Manage Istio gateways - Alibaba Cloud Service Mesh - Alibaba Cloud Documentation Center

An Istio gateway defines a load balancer that runs at the edge of a Service Mesh (ASM) instance to receive inbound or outbound HTTP/TCP traffic. This topic describes how to create, modify, and delete an Istio gateway.

Prerequisites

An ASM instance is created. For more information, see Create an ASM instance.

Create an Istio gateway

Method 1: Create an Istio gateway by setting the parameters on the configuration GUI of the ASM console

Log on to the ASM console. In the left-side navigation pane, choose Service Mesh > Mesh Management.
On the Mesh Management page, click the name of the ASM instance. In the left-side navigation pane, choose ASM Gateways > Gateway. On the page that appears, click Create.
On the Create page, set the parameters and click Create.
The following figure provides a configuration example. For the descriptions of the configuration items, see Gateway.

Method 2: Use a YAML file to create an Istio gateway

Log on to the ASM console. In the left-side navigation pane, choose Service Mesh > Mesh Management.
On the Mesh Management page, click the name of the ASM instance. In the left-side navigation pane, choose ASM Gateways > Gateway. On the page that appears, click Create from YAML.

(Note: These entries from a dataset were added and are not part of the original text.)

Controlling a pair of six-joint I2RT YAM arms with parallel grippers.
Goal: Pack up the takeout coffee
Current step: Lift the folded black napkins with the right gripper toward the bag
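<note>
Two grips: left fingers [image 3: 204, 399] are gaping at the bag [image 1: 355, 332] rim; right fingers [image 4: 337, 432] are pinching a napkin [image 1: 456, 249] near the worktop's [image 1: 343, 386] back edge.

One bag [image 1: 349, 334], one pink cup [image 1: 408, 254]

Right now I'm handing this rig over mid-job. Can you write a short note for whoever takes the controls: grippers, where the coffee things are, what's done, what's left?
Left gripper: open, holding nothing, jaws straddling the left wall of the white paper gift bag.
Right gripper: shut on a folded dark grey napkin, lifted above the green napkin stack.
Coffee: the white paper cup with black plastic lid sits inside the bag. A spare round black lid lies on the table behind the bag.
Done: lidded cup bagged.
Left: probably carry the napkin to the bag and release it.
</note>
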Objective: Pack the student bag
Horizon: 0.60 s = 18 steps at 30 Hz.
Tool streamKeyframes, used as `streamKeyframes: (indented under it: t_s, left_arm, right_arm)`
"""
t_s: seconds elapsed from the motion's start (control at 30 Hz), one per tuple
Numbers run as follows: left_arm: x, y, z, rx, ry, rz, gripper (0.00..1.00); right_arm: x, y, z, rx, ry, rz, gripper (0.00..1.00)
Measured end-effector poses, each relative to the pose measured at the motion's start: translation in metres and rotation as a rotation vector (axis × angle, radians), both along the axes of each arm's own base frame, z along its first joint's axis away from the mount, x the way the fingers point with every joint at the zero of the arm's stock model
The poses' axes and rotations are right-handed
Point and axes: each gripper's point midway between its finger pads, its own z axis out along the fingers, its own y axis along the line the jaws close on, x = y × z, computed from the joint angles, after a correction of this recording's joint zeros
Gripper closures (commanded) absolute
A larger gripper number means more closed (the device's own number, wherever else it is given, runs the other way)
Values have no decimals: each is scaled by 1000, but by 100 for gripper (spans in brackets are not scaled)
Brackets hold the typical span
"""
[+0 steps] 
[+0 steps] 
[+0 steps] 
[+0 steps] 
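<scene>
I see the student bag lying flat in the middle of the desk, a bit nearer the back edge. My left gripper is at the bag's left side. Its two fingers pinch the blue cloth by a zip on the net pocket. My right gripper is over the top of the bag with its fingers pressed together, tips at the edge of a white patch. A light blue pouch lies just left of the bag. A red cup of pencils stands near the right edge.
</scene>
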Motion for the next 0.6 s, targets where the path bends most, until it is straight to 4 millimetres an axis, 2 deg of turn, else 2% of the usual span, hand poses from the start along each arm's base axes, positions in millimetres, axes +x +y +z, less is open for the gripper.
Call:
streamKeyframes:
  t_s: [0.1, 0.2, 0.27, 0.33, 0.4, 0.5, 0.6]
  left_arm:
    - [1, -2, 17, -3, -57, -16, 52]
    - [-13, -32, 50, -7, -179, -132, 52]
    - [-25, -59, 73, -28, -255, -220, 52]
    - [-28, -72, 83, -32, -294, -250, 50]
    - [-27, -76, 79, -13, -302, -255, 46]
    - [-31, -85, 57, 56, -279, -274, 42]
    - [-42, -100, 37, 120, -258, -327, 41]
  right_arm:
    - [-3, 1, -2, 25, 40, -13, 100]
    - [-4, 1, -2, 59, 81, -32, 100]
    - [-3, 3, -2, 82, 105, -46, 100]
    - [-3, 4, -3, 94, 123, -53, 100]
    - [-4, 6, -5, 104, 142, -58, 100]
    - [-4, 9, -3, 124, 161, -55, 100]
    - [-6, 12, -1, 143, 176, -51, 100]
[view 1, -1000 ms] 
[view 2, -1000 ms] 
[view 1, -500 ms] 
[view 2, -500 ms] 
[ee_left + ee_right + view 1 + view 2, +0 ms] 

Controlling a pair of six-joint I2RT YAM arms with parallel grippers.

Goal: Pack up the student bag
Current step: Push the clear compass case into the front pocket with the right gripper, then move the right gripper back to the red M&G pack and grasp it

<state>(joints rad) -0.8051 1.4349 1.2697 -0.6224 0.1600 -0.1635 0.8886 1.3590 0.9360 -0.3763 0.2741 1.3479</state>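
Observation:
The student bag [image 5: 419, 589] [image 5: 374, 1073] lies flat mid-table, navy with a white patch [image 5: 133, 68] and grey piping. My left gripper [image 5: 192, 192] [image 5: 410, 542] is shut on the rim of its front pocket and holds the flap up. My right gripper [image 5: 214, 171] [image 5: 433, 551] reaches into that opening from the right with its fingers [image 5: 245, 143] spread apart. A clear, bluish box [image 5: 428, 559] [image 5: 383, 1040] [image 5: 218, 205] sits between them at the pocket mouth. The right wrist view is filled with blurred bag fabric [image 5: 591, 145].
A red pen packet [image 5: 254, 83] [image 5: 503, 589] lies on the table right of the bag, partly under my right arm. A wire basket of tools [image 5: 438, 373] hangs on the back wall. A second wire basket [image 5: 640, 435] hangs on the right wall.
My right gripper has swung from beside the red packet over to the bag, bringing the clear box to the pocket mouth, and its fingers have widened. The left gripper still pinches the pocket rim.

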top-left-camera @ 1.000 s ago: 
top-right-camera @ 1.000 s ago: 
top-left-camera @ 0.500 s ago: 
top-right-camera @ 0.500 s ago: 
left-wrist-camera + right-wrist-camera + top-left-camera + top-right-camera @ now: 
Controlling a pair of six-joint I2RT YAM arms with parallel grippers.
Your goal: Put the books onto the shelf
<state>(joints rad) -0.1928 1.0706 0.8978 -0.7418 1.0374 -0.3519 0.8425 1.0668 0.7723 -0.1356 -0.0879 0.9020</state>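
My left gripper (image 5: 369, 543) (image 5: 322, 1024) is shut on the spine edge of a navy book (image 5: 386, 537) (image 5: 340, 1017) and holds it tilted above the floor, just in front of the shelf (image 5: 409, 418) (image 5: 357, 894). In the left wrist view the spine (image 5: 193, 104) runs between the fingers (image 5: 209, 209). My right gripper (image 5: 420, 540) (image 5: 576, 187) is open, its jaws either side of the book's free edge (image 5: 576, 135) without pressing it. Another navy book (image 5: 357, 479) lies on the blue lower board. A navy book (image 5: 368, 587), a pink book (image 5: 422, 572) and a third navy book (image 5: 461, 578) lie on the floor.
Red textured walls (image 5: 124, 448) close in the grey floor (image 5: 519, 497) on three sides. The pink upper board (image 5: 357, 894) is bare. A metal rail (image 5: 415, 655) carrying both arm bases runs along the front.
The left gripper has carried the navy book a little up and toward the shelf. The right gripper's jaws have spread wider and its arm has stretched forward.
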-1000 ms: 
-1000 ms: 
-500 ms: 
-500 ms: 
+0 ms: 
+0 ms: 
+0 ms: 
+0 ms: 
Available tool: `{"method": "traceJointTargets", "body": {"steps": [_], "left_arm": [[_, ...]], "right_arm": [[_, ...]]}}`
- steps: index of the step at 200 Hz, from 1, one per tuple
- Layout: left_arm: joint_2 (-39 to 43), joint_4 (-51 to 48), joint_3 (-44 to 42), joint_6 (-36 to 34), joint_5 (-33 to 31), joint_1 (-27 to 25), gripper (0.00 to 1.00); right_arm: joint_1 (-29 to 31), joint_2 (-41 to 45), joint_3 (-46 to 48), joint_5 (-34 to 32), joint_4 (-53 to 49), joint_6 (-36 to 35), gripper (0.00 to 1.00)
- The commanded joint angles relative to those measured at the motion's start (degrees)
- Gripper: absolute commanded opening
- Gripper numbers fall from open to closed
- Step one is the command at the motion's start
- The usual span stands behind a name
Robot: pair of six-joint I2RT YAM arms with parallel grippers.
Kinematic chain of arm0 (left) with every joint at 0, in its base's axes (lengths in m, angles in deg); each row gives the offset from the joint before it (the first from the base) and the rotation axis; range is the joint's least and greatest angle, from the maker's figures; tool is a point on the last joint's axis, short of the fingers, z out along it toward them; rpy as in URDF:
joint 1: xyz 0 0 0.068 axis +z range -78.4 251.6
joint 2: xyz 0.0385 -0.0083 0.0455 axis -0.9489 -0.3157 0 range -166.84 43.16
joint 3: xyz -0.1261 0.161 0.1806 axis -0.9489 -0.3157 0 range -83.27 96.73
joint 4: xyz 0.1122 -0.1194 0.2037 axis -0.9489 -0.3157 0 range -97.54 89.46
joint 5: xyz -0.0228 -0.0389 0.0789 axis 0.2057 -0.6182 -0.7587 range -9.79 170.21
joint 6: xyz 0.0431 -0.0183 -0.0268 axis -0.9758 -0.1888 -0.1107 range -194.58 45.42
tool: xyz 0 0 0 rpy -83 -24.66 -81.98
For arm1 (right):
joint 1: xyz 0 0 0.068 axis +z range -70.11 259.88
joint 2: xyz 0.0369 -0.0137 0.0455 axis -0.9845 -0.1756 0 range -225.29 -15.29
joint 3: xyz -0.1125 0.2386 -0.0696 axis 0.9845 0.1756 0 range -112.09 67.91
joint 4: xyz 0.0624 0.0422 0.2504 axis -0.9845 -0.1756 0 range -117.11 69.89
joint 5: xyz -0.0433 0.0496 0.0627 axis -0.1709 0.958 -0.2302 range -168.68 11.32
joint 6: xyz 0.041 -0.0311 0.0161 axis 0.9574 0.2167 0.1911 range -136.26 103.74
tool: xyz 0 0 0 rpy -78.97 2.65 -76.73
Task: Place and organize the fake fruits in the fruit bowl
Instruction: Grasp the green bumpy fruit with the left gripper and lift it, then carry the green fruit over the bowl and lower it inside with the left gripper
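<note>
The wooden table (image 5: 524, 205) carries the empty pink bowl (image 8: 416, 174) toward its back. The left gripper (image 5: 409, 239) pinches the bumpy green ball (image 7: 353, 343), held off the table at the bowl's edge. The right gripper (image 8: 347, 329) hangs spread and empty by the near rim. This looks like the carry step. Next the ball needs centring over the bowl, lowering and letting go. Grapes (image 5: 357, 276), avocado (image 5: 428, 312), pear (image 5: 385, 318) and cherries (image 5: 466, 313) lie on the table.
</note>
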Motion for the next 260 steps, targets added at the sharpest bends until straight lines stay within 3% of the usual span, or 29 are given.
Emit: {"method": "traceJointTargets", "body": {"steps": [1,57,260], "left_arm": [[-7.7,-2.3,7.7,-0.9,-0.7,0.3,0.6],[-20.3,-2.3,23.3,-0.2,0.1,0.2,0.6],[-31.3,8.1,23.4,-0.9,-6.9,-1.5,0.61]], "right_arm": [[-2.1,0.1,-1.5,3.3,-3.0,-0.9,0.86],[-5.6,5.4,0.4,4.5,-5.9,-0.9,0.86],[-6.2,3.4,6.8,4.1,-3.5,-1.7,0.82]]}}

On the Create page, select the desired namespace from the Namespace drop-down list, select the template that you want to use to create the Istio gateway from the Template drop-down list, modify the configurations of the Istio gateway in the YAML code editor, and then click Create.

The following YAML code provides an example of the configurations of the Istio gateway. This Istio gateway defines how to expose ports 80, 9080, 443, and 9443 on the gateway. This Istio gateway applies to pods that carry the istio: ingressgateway label. For more information, see Gateway.

Show the sample YAML code

apiVersion: networking.istio.io/v1alpha3
kind: Gateway
metadata:
  name: my-gateway
  namespace: some-config-namespace
spec:
  selector:
    istio: ingressgateway
  servers:
  - port:
      number: 80
      name: http
      protocol: HTTP
    hosts:
    - test1.com
    - test2.com
    tls:
      httpsRedirect: true
  - port:
      number: 443
      name: https-443
      protocol: HTTPS
    hosts:
    - uk.bookinfo.com
    - eu.bookinfo.com
    tls:
      mode: SIMPLE
      serverCertificate: /etc/certs/servercert.pem
      privateKey: /etc/certs/privatekey.pem
  - port:
      number: 9443
      name: https-9443
      protocol: HTTPS
    hosts:
    - "bookinfo-namespace/*.bookinfo.com"
    tls:
      mode: SIMPLE
      credentialName: bookinfo-secret
  - port:
      number: 9080
      name: http-wildcard
      protocol: HTTP
    hosts:
    - "*"

Related operations

After an Istio gateway is created, you can perform the following operations in the Actions column on the Gateway page:

View or modify the YAML code: Find the desired Istio gateway and click YAML. In the Edit dialog box, modify the configurations of the Istio gateway based on your business requirements and click OK.
Manage the version: Find the desired Istio gateway and click Version. In the Version dialog box, click Rollback. For more information, see Roll back an Istio resource to an earlier version.
Delete the Istio gateway: Find the desired Istio gateway and click Delete. In the Submit message, click OK.
Important
After you delete an Istio gateway, the corresponding traffic routing rules no longer work. As a result, services may be inaccessible. Exercise caution when you perform this operation.